Monday, June 28, 2010

Despite Some Flaws, Tavernier Shines

Note: Honesty compels me to reveal that I received a review copy of the following title from the author.

If most men ever to become experts in gemstones, it's usually at a very specific point in life -- about six weeks before proposing. Caught up in the preparatory whirlwind of asking for a woman's hand in marriage, they go from knowing about as much as the toddler who can recite "Twinkle, Twinkle, Little Star" to parsing technical terms such as "culet" and "VS2" and "carat weight" with ease. All that education tends to fall away pretty quickly after popping the question (and even faster if the answer isn't in the affirmative). But if there's a novel to call back to mind that hard-won info, it's Stephen Parrish's The Tavernier Stones, a historical adventure stuffed with carbuncles aplenty.

Petrified corpses turned up in the bogs outside of Hamburg with enough regularity to make them, at most, of only minor interest. Long-embalmed by peaty acids, bodies sometimes as old as the Iron Age heave up from the marshy ground, their blackened skins so well preserved that you can read the expressions on their faces. So it wasn't odd when two boys stumbled upon a mummified cadaver while camping -- or wouldn't have been if the dead man's hand hadn't clutched a 57-carat ruby. No ordinary stiff, this was seventeenth-century cartographer Johannes Cellarius, a mapmaker who died with eleven blows from a pickax in his chest and who may have been entangled with the legendary Tavernier gems. That collection of jewels would reputedly make the Hope Diamond look unimpressive. You can bet that the media finds a mythic cache of gems far more interesting than a mere body in a bog. One of the world's biggest treasure hunts is about to begin ...

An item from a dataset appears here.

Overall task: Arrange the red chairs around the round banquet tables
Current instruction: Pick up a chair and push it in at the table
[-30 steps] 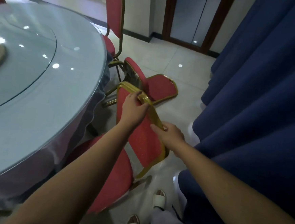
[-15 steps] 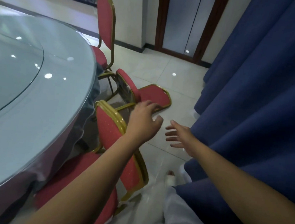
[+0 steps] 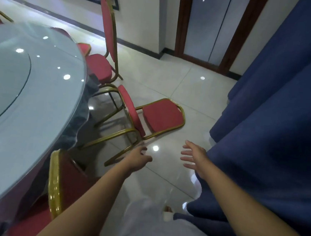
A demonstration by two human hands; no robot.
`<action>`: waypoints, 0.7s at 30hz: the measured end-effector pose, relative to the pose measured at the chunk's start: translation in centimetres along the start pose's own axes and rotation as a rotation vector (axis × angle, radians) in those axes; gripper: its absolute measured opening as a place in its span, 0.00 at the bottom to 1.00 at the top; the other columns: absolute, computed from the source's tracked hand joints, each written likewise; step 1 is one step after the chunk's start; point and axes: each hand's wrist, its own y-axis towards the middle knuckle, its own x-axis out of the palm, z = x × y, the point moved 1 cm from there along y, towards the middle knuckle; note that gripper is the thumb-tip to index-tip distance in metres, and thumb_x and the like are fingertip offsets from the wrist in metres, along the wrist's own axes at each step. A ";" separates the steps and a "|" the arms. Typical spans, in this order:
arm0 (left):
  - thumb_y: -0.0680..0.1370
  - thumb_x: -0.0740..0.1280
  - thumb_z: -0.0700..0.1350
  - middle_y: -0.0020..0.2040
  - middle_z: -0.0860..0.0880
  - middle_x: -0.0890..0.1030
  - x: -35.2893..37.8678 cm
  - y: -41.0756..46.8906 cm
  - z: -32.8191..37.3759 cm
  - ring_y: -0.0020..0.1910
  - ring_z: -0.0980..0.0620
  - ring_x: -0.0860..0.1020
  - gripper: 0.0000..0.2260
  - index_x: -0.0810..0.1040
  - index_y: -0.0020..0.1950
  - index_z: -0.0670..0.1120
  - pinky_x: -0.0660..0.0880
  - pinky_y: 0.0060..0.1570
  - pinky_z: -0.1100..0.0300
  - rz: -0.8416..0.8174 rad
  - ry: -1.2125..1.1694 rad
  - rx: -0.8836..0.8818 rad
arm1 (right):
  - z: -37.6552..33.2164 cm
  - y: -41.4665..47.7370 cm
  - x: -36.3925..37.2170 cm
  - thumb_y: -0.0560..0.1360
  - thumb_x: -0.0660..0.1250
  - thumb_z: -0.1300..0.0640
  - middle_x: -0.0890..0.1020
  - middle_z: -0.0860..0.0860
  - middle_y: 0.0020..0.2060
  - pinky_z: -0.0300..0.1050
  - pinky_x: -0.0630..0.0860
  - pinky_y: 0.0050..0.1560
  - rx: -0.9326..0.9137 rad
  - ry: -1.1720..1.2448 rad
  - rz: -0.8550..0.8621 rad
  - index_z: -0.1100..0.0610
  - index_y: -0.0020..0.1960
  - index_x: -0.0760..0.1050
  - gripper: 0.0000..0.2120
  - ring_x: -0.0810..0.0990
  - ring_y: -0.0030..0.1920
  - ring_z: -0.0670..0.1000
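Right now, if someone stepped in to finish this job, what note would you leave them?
Left hand and right hand: both open, holding nothing, above the floor tiles.
Done: near red gold-framed chair and far red chair stand upright at the round glass-topped table.
Left: fallen red gold-framed chair lies on its back between them; stand it up, set it at the table.

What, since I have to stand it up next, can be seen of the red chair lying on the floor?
The toppled chair has red padded fabric and a gold-coloured metal tube frame. It lies on its back: backrest flat on the pale tiled floor, seat standing on edge, legs pointing sideways toward the round table. The left hand hovers close to a leg; no grip shows.
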 end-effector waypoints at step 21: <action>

The Tavernier Stones possesses something of unique structure. An ensemble story, it reveals pertinent clues to the search while jumping back and forth between a bevy of characters. And what a collection it is. An ostracized Amish cartographer. A brilliant grifter and his lingerie-model girlfriend. A merciless heiress and the deviant thug who does her dirty work. A corrupt cop trying to decide whether or not to kill his cheating wife. Indeed, at points Parrish flirts with hardboiled, dropping dark hints in a line of dialogue here, a snatch of description there. Such revelations of his characters' amorality are quite well done. The only point where The Tavernier Stones stumbles is at a tendency to fall into lengthy historical explications. True, a book relying on the past to fuel present action needs a few. But the plot often screeches to a halt while detailing, say, the finer points of the reign of Louis XIV or the vinting practices of a coven of German witches. Such expository lumps may be flaws, but as an entertaining read Stones shines pretty bright all the same.

(Picture: CC 2007 by
stephend9)

4 comments:

Anonymous said...

Well-reviewed, Loren. I love this book (obviously).

Six weeks before proposing, eh? So with what did you propose to Mrs. Loren?

ollwen said...

Some pretty successful authors get away with similar plot screeching pretty regularly, if I remember rightly. Louis L'amour and Micheal Crichton spring to mind.

Loren Eaton said...

Aerin,

I popped the question to my dear wife with a rock, a restaurant I couldn't really afford and a proposal she (bless her) thought was sweet but probably a little bit sentimental and silly. She stuck with me, for which I'm eternally thankful.

Loren Eaton said...

Sam,

I haven't read L'amour, but Tavernier reads quite differently from Crichton. There's a lot more history and interest in ciphers. Also, perspective really is quite unique.